Accidental Spokesperson?

Now, eight years later, with the rise of social media, targeting young impressionable minds is even easier than it was when you just had to slip your booze ad into the TGIF lineup. With that in mind, Smirnoff should be hesitant to jump on the fad that, with the help of Facebook and Huffington Post, has everyone talking about them again, but not always in a good way.

So, how should they respond to this fad that places them squarely in an ethical dilemma? Today’s development, the end of, which may have been at the hands of Smirnoff, might be a little extreme. Not everyone agrees, but I can’t help but feel like they’re taking the easy way out.

Backers of Smirnoff’s stance point out that aside from toeing the line of promoting underage drinking, most people on the wrong side of an Icing are quick to point out that the drink is far from delicious (This is bad news? People used to think Dominos wasn’t very tasty, either, and they seem to have turned that around).

While true, let’s consider the impact of this fad on me — a proud member of their target demographic. If Campus Overload’s timeline is correct, Smirnoff has enjoyed six weeks of free marketing as a result of this fad. Have I heard of it? Yes. Have I been motivated to purchase? Almost. As evidenced by the first article, Smirnoff Ice holds a fairly insurmountable stigma for me.

During those six weeks, what else has Smirnoff been doing online? I’m not sure, so I decided to check it out. It seems that their headline push is a “Play the Party Architect” contest. Participation involves submitting a tweet-friendly description of the ideal party. This sounds kind of interesting.  Unfortunately, the contest closed yesterday. I may have been motivated to participate if I had heard of it, but, let’s be honest, it’s going to take more than 140 characters to describe my perfect party.

What I can put into 140 characters, though, is my alternative solution to their Icing dilemma.

Officially distance. Use free Icing feedback to inform much needed product development. Assist anti-underage drinking efforts. Enjoy $.

… and you can quote me on that.


From → USA

  1. Great post. I enjoyed your writing style as well as the personal approach you took to sharing a story about a trend that many of us might not have otherwise paid attention to. Your analysis of how it is risen and the links that you provided added good context to the subject and also helped to prove the point that this was a real trend getting significant attention. The 140 character recommendations to Smirnoff were spot on and a nice and short way of sharing your point of view at the end of the post. The one thing that would make this post stronger is digging a bit more into the point that you briefly touch on at the end of your post on how Smirnoff seems to be running a different campaign entirely on their site. You share that they should “officially distance” themselves from the Icing trend, but what about unofficially? Something like this is catapulting their brand into pop culture, should they do anything to leverage it? Could they? Adding a bit more around your thoughts from a marketing/communications point of view on how they might do it to expand on your thinking would be the ideal way to complete this post. (4)

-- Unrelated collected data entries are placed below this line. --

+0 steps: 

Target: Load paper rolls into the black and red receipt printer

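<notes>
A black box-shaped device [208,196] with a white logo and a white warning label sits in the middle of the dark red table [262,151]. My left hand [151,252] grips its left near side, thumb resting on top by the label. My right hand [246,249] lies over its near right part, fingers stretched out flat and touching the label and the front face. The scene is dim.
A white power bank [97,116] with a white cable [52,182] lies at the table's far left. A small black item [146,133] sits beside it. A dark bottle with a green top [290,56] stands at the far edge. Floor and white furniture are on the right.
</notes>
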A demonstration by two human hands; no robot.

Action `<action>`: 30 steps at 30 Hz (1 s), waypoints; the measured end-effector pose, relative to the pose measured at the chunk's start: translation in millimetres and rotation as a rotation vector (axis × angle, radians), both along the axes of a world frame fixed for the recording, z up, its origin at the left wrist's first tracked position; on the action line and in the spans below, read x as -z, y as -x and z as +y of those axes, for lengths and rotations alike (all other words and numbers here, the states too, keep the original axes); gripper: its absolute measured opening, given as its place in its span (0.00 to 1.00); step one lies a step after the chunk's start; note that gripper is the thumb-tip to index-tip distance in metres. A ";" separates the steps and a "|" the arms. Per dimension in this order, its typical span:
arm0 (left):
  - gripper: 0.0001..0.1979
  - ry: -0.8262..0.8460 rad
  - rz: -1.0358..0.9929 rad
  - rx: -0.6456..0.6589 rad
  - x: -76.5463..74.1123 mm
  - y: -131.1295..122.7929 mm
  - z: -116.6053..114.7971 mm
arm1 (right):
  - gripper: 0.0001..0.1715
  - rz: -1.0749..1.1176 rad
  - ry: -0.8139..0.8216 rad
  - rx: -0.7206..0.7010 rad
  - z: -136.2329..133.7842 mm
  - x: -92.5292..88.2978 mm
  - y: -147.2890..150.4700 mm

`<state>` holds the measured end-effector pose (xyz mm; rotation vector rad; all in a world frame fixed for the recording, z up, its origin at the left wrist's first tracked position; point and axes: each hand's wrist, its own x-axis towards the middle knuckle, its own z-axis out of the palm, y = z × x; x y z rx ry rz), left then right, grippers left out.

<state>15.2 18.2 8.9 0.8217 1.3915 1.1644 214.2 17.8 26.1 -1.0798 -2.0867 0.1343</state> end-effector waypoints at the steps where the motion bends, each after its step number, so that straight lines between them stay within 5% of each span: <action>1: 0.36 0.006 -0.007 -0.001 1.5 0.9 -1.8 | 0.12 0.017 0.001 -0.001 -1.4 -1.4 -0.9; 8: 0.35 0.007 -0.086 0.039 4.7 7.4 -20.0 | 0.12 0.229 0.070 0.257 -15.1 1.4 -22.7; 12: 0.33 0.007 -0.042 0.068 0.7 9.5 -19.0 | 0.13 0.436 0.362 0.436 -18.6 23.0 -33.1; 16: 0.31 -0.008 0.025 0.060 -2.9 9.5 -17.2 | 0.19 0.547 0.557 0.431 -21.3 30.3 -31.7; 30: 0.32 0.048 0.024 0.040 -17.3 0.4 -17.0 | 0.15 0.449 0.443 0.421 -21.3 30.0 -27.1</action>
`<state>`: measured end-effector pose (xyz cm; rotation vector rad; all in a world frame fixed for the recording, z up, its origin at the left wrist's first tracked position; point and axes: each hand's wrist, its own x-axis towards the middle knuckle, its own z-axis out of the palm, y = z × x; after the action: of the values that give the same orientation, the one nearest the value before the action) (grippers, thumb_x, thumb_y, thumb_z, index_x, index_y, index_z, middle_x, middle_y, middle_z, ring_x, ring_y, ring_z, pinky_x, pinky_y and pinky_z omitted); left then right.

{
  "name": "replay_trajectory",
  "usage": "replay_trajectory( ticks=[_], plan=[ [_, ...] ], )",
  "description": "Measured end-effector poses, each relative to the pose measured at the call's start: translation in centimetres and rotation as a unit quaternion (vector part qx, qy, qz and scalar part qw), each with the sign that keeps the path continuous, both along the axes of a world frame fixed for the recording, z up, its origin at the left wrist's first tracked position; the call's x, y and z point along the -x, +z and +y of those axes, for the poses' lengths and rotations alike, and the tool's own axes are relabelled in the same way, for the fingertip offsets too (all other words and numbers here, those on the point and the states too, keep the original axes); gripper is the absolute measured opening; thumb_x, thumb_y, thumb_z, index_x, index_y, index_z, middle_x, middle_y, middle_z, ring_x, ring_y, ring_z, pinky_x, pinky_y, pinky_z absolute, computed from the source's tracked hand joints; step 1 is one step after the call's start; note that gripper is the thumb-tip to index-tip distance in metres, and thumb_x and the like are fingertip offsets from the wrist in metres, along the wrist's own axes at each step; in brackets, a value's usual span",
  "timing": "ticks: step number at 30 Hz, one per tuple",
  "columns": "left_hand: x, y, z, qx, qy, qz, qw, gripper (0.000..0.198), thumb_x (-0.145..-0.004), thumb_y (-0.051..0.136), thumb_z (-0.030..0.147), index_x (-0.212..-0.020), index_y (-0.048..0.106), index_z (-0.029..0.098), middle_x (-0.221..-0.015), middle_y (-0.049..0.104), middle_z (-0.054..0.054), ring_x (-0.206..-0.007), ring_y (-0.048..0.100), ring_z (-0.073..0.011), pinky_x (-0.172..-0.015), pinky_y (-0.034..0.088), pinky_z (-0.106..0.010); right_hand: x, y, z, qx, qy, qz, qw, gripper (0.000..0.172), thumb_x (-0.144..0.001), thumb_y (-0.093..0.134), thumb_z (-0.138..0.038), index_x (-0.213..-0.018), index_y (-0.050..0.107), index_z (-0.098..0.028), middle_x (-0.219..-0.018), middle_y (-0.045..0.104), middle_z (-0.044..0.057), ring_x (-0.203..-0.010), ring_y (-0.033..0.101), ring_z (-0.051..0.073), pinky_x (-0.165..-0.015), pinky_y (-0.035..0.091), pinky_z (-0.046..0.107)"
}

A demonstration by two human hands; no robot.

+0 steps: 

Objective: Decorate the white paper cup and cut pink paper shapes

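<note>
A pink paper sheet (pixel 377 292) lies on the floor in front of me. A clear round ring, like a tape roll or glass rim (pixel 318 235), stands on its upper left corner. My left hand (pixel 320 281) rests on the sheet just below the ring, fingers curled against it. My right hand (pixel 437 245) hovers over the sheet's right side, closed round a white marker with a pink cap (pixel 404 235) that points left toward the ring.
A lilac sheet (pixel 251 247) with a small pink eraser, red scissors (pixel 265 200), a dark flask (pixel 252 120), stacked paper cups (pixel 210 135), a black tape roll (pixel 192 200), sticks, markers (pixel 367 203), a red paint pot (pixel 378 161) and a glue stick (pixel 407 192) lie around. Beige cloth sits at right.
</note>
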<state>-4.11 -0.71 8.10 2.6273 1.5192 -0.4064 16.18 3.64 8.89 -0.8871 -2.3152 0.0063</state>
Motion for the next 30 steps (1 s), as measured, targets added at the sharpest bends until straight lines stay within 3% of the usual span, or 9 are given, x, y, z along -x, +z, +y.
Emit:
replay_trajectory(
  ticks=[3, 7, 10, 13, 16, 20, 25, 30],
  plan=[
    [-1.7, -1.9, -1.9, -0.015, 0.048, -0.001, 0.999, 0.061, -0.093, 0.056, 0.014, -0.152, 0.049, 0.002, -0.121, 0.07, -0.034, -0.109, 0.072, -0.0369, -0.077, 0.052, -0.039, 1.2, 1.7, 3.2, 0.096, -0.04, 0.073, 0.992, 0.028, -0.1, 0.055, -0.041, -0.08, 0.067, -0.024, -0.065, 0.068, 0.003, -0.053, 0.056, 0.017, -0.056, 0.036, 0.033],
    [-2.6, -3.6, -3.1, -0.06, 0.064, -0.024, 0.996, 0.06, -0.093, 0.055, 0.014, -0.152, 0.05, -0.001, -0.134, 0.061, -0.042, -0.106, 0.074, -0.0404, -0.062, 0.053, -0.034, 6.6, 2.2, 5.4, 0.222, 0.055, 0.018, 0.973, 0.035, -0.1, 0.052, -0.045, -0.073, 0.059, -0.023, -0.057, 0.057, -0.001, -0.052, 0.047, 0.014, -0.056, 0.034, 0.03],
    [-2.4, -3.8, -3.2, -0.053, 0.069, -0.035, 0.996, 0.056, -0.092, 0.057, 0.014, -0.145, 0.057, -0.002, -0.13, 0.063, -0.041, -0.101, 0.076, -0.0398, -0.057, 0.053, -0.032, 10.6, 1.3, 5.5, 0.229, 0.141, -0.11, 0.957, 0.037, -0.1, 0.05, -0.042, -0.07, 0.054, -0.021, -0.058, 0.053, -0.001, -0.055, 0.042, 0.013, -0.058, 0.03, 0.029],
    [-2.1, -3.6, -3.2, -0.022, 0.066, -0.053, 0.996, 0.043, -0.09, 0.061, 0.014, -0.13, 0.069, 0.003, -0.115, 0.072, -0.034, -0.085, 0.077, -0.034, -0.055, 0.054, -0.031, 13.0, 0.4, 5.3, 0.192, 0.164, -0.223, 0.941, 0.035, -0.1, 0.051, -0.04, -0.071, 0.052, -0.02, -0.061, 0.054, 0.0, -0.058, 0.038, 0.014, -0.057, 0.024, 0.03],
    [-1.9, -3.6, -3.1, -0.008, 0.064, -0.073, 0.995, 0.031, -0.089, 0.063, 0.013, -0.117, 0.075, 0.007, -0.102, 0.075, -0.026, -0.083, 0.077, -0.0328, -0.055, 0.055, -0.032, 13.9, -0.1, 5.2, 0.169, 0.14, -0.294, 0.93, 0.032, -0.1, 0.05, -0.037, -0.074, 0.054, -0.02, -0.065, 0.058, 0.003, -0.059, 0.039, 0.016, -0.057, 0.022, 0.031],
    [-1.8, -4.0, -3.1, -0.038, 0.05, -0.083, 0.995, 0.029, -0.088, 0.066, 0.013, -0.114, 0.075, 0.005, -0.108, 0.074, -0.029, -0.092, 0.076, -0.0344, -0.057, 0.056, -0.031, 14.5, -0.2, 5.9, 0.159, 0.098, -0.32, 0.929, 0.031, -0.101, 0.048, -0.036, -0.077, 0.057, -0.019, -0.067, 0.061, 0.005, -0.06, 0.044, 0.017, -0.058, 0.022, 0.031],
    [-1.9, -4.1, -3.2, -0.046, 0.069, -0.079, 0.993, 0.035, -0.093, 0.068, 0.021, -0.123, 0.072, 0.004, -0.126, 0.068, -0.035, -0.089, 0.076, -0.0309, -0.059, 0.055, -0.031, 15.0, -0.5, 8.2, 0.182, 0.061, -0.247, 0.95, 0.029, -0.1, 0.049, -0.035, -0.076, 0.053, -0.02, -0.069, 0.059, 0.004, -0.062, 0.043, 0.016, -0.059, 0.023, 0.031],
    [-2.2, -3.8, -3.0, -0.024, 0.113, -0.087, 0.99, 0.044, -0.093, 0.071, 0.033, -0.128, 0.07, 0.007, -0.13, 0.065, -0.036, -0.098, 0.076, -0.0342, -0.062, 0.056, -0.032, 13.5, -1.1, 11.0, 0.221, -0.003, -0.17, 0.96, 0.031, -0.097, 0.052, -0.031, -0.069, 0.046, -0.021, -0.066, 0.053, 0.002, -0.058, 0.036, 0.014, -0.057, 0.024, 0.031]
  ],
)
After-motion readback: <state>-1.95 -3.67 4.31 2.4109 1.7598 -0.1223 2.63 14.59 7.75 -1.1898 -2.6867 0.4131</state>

    • Thanks Rohit. I think my biggest concern was in article length. I got the feeling towards the end that I was getting a little wordy, so I tried to finish up without saying too much.

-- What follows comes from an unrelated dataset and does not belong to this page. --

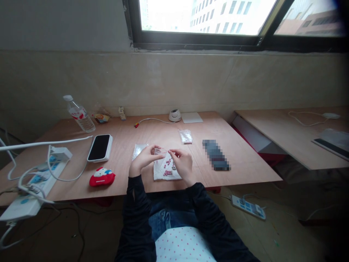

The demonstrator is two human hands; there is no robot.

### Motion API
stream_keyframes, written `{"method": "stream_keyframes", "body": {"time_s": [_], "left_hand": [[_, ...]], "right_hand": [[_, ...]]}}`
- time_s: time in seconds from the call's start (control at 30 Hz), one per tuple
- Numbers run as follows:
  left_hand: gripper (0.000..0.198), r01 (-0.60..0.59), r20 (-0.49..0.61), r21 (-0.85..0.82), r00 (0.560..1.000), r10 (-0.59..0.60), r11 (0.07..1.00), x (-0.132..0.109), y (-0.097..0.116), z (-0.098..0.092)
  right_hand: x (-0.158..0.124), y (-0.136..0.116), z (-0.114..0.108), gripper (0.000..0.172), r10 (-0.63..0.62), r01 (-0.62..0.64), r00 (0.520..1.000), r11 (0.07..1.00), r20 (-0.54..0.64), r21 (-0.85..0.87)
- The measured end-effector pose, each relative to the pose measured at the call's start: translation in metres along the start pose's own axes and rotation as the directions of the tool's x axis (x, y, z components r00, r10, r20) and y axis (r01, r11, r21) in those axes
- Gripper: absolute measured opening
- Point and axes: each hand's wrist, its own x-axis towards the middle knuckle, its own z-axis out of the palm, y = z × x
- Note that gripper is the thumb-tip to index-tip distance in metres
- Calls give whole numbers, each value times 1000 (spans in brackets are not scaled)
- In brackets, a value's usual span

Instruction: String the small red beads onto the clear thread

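My left hand (145,157) is closed in a pinch on a thin looped cord (160,148) above the tabletop. Close to the cord's right end, the fingertips of my right hand (184,162) are pressed together; what they hold is too small to make out. Below both hands lies a white cloth or tissue (159,174) bearing several dark pink beads (167,173) and a few small metallic-looking pieces. A clear plastic bag (137,150) is partly covered by my left hand. Farther back rests another small clear bag (186,137) with contents I cannot identify.
Left on the wooden table (125,127) are a white-cased phone (100,147), a red pouch (102,177), a power strip (46,182) with cables and a water bottle (80,115). A dome camera (175,115) stands at the back. A blurred dark object (216,155) lies right.
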Motion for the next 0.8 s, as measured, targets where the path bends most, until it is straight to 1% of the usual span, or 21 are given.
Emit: {"method": "stream_keyframes", "body": {"time_s": [0.07,0.1,0.2,0.33,0.47,0.53,0.6,0.7,0.77,0.8], "left_hand": [[44,10,-10,34,1000,-9,999,-1,2,1],[44,12,-11,50,1000,-12,999,-1,3,1],[42,-4,6,55,1000,3,998,-1,3,1],[42,-15,28,32,1000,14,999,-1,3,0],[46,-1,6,65,1000,1,998,-3,3,-3],[47,1,-1,76,1000,-1,997,-2,2,-4],[47,-2,6,66,1000,1,998,-2,0,-5],[47,-4,15,47,1000,3,999,0,-4,-5],[47,-4,13,38,1000,3,999,1,-5,-4],[47,-2,14,35,1000,1,999,1,-5,-4]], "right_hand": [[0,-7,-3,20,-29,34,998,994,-50,102],[0,-10,-3,20,-43,51,998,988,-54,143],[-2,-17,-3,20,-56,57,998,978,-10,203],[-4,-19,-3,23,-7,-3,999,982,49,190],[-3,-15,-7,28,68,-78,995,989,77,123],[-3,-11,-9,27,80,-86,988,996,136,39],[-4,-7,-10,22,95,-76,966,993,240,-85],[-10,-1,-7,14,125,-30,893,975,433,-220],[-13,2,-4,15,139,-13,854,969,501,-246],[-15,2,-3,15,142,-10,847,968,512,-252]]}}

      As far as leveraging the fad, I was thinking about Smirnoff possibly spoofing the Dominos ad campaign. They could start off with some good focus groups, and get feedback on whats wrong with their product, particularly flavors. Then, just like Dominos, they could stop by the homes of their focus group participants with the new and improved Smirnoff Ice. The Smirnoff representatives could make a joke referencing the fad (“you’ve been ived bro!”) but focus on the serious improvements they made in response to the focus groups. As long as they focused on adults, responsible drinking(sipping as opposed to chugging, for example) and most importantly, their new and improved product, I feel like maybe they could make some strides in the right direction from all this.